→ WHAT IS BEING ASKED:
In the records below, reproduce exactly the lines from the one containing "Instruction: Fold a" through the one containing "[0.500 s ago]", both included, and omit the pictures.

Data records
Start of Block
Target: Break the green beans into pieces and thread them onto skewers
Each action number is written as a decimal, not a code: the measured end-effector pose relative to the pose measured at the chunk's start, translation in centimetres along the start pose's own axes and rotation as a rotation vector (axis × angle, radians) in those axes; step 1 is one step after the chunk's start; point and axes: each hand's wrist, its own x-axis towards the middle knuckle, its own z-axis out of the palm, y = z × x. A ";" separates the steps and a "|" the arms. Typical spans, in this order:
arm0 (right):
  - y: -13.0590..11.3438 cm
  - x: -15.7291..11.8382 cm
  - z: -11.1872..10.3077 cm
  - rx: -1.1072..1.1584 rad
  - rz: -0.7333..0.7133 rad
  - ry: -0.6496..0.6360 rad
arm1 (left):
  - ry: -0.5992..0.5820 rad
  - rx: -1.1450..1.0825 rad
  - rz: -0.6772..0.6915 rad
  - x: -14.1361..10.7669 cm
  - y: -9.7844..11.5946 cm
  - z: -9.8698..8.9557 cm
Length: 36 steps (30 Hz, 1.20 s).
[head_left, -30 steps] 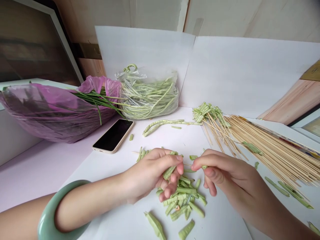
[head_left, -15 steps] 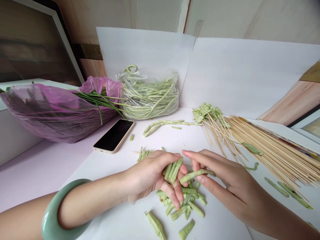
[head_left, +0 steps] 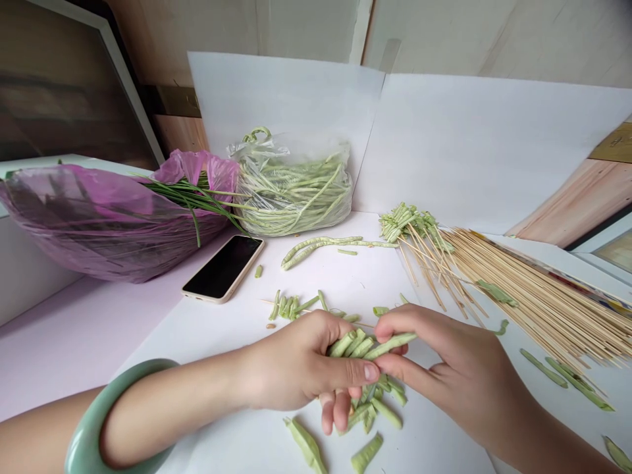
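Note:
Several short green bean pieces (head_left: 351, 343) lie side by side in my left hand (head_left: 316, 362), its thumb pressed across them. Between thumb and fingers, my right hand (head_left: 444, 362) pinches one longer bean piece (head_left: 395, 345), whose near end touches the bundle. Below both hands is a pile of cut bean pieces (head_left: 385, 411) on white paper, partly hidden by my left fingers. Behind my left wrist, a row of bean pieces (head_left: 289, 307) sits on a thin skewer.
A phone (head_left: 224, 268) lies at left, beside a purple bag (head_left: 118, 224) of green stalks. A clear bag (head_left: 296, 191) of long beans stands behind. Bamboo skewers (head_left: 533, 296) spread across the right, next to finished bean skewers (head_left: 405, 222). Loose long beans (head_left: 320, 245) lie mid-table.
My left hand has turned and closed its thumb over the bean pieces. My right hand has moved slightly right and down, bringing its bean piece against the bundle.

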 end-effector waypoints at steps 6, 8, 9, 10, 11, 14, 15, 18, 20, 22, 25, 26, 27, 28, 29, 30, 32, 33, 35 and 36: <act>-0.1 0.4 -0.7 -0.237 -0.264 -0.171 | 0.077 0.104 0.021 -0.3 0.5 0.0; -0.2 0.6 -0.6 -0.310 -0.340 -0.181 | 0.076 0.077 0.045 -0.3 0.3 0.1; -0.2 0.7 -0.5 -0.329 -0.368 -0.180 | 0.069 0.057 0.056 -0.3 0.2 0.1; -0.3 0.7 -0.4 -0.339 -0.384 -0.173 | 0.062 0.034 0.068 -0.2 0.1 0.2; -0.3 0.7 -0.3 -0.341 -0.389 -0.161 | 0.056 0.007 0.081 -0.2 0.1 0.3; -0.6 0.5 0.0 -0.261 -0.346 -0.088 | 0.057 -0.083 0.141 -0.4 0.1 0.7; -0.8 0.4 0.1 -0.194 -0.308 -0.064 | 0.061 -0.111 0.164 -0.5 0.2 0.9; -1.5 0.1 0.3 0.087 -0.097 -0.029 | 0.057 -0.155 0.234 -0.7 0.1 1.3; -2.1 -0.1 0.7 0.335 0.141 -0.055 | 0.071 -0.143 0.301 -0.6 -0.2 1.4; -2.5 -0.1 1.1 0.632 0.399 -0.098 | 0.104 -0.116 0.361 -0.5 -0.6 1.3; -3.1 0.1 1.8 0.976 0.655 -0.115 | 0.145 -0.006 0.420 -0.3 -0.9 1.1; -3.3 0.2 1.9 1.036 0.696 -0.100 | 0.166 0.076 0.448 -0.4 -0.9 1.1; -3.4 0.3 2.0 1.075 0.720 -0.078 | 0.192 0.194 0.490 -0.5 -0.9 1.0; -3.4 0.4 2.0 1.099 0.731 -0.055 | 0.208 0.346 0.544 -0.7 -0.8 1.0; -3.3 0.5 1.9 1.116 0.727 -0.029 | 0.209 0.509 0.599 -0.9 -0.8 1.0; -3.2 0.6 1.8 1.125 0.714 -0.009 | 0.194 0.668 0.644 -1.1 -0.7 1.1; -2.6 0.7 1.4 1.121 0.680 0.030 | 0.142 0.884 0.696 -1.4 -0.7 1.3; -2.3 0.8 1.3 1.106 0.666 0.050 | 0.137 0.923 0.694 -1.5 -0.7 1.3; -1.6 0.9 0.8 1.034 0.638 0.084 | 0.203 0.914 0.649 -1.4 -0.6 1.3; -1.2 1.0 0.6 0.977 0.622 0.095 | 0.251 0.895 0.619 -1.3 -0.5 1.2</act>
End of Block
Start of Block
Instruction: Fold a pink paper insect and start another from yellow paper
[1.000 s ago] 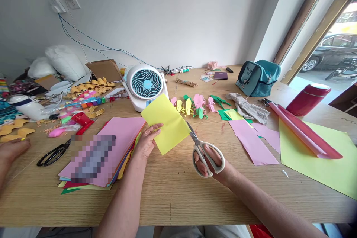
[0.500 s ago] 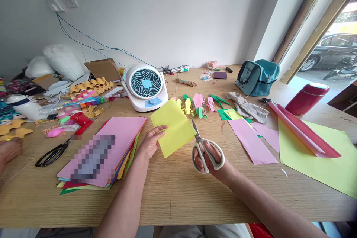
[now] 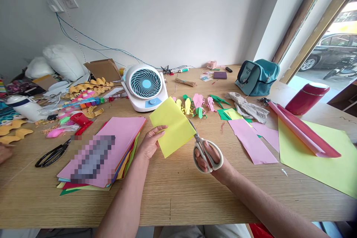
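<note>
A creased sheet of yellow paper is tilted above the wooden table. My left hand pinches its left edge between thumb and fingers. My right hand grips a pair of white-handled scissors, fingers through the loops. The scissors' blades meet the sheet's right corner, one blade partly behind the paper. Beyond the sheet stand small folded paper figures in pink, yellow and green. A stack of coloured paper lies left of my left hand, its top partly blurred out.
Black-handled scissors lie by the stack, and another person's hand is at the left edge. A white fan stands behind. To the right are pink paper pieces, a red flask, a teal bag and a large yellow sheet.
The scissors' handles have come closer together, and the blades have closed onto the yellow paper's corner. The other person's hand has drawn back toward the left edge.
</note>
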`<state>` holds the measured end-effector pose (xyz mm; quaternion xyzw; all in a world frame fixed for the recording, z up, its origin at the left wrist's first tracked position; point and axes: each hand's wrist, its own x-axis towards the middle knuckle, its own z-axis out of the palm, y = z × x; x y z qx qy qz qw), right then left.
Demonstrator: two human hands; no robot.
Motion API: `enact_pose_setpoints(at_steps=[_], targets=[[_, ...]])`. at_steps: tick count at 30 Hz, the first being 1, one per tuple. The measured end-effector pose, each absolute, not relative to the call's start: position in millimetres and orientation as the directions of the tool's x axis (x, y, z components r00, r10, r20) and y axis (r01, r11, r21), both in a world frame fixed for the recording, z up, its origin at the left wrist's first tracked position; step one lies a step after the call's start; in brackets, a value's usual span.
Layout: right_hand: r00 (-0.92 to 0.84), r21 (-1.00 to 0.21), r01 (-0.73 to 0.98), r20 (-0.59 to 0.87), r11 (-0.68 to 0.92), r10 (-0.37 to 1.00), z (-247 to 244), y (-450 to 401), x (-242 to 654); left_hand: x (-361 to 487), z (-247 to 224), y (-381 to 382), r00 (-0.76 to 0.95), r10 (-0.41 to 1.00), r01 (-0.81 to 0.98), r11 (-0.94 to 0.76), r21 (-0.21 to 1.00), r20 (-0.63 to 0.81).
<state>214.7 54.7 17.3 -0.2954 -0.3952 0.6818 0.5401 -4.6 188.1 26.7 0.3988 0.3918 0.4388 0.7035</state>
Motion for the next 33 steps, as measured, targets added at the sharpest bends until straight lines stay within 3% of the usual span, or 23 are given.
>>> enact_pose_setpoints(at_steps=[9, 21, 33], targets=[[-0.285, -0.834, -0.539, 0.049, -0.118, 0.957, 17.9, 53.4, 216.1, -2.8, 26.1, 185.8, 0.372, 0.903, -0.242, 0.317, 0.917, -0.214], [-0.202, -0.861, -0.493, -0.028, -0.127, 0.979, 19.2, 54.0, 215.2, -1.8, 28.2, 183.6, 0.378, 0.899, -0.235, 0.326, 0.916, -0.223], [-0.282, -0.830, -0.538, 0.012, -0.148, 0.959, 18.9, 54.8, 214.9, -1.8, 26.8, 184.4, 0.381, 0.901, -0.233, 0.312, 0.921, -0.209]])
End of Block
→ ANSWER BELOW:
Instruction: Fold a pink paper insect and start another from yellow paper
[1.000 s ago] 
[0.500 s ago] 

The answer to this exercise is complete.